[DATASET EXTRACT]
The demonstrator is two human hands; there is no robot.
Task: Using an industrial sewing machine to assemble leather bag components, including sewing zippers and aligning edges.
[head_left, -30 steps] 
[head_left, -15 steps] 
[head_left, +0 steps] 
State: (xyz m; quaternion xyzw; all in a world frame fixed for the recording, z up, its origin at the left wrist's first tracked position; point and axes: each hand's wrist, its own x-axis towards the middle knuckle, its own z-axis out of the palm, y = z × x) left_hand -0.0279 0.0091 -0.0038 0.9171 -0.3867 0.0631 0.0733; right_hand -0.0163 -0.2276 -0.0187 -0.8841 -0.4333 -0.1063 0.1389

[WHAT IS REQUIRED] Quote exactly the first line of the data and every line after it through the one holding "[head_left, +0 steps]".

[EXERCISE RESULT]
The demonstrator is two human hands; there is no robot.
Task: Using an industrial sewing machine to assemble leather bag components, including sewing zippers and aligning edges.
[head_left, -30 steps] 
[head_left, -15 steps] 
[head_left, +0 steps] 

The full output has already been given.